Quantum Leap backwards in Sound
One thing the Vietnam war brought America was great stereo systems from the "Tokyo Exchange". Guys coming back from "nam" usually came back with these gigantic Akai stereo systems that they bought through the military PX/exchange. In the late 60's and early 70's when Rock was good, the baby boomers started working on their "tinitus" (pronounced ten-it-us, not ten- eye- tus) It's ringing of the ears. Contrary to what the new commercial over the counter products say; tinnitus is the result of killing off the cells in your Cochlea or hearing organ in the inner ear. When you hear that ringing in your ear after you hear a gun shot, that's tinnitus. For us musicians it's that ringing in our ears that comes from standing in front of Marshal cabs for 3 hours.
But I digress. Back in the day (1970's) We had really cool speakers. My personal favorites were Bose 501s. (not to big, not to small) you had to have a receiver, preferably 50 watts per channel. A Techniques turn table. A Sony cassette to cassette recorder, and of course a 12 to 24 band eq (graphic equalizer). Then on a Friday night when the new Pink Floyd album came out, you told your neighbors to shut their windows if they didn't want to hear DSOTM at 90 decibels.
The speakers and eq really made the system. (and a good cartridge or "Needle)
All we had back then was vinyl. But it was great if you recorded it on your cassette tape before your LP "record" got scratched. (damn cats) Then began the quest to improve the media. They did a great job, but in doing so, they screwed up the sound ! IT's the SOUND DAMN IT.
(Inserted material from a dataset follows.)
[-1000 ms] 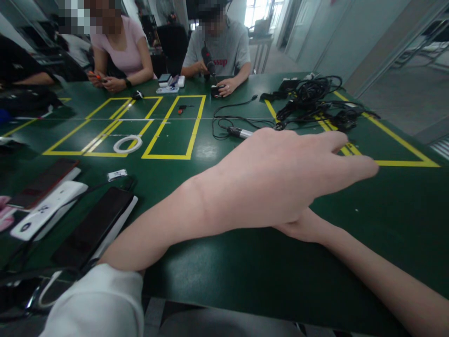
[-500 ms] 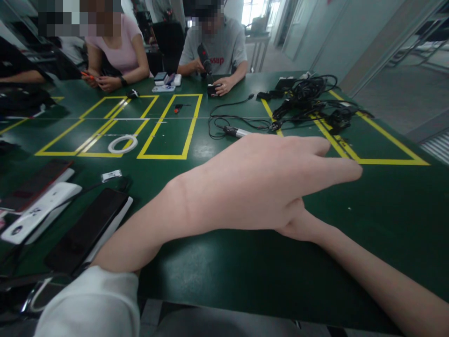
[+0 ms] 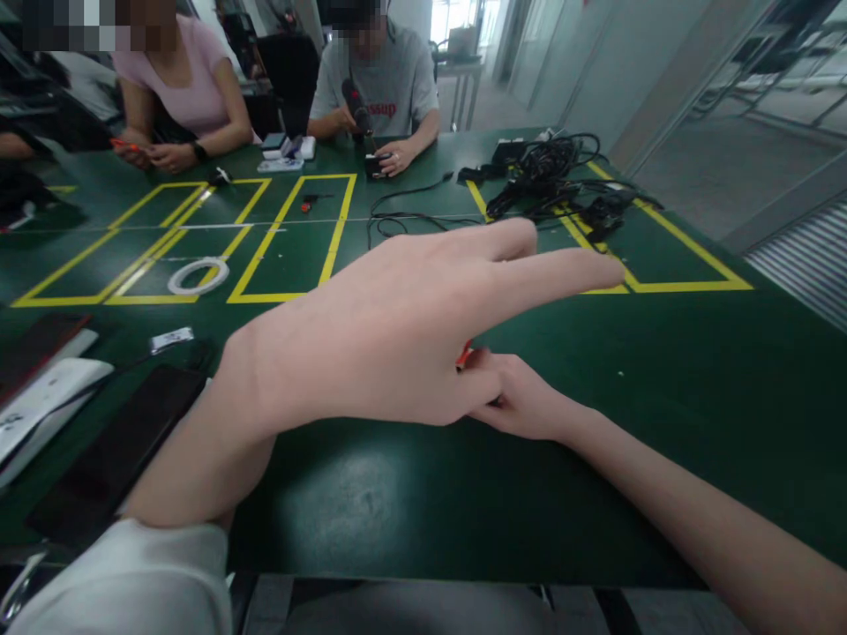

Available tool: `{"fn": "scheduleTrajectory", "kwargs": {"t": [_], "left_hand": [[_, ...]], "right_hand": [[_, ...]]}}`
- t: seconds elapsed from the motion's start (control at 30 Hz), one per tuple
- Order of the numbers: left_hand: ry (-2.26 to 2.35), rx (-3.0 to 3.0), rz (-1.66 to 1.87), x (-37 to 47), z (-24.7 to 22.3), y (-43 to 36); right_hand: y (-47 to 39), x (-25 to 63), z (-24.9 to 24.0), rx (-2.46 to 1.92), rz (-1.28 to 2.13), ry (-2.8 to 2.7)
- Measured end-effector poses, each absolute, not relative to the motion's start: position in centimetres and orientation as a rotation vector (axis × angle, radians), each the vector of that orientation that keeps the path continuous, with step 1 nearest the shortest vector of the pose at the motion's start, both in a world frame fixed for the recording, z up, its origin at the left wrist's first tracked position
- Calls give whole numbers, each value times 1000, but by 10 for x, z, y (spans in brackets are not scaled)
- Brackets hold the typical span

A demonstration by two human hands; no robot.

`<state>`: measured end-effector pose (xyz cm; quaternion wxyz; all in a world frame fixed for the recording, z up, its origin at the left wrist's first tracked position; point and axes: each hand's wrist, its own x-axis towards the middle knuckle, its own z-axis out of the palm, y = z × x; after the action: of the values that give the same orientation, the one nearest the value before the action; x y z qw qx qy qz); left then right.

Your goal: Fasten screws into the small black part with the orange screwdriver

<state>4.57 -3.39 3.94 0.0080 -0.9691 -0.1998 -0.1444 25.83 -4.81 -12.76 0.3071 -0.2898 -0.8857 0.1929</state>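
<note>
My left hand (image 3: 390,326) is large in the middle of the head view, its back to the camera and two fingers stretched out to the right. Its thumb points towards my right hand (image 3: 522,397), which lies partly behind it with curled fingers. Between the two hands a small piece of a red-orange object (image 3: 465,355) shows at my right hand's fingertips. Most of that object is hidden behind my left hand, and what it is cannot be made out.
On the green table (image 3: 694,379) lie a white tape ring (image 3: 198,276), a dark phone (image 3: 123,454), a white device (image 3: 49,410) and tangled black cables (image 3: 552,172). Two people sit across; one holds a black tool (image 3: 357,106) over a small black item.
The view has shifted, so the table's things stand further left. My left hand has drawn back from my right hand, whose fingers now show with a bit of red-orange.
</note>
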Motion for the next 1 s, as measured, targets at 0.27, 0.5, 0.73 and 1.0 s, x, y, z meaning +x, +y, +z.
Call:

I don't give a damn about MP3 players. I don't want to listen to music through ear plugs. Plus MP3's rob you of 90 percent of your sound.
But I've jumped ahead.
Next came cassettes and really cool high end cassette players that had titanium play heads and a bitchin' thing called "SOUND SEARCH". A really good cassette player would fast forward and stop in between tracks. A mega/uber cool player would have a belt driven carriage. (Like a VCR if you're familiar with those antiques) It took the cassette and gently lined up the tape so the heads played the tape at a perfect perpendicular angle.
Then somewhere in the 70's someone really really high invented the 8 track. lol...... Oh the jokes you can tell about 8 tracks. If you had an 8 track player in your car, and you wanted to hear a certain song again; you had to keep driving. You also had to make sure you had a book of matches to wedge under the tape and the player opening to line up a worn tape. lol how awful.
Then in 1979, every FM Radio station in the free world bragged about having the "digitally re-mixed" version of the White Album, or Houses of the Holy, or Elvis Costello's My aim is True.
It's safe to say that Consumer music sounded the best in the early 80's. We still had the bad ass speakers and graphic EQ's.
Fast forward 20 years. 8" sub woofers with tweeters gave way to 2.5" boom box speakers. Of course the price of the new CD system was only about 300 bucks. (complete with 5 spot CD carousel) The stereo system as we knew it morphed into the glorified boom box. Even the quality of the CDs went to hell. Originally CD's would take a lickin and keep on tickin. Now they're pieces of crap that are only good for burning wave files on to archive.
In 1998 I predicted someone would invent an MP3 device. "SHAZAM" the IPOD. They even came out with IPOD sunglasses for skiing. Ya you could hear something, but you never heard DSOTM or Close to the Edge unless you've heard it on vinyl or early 80's CDs through huge fricken Bose speakers.
Oh how I miss the drop of the needle.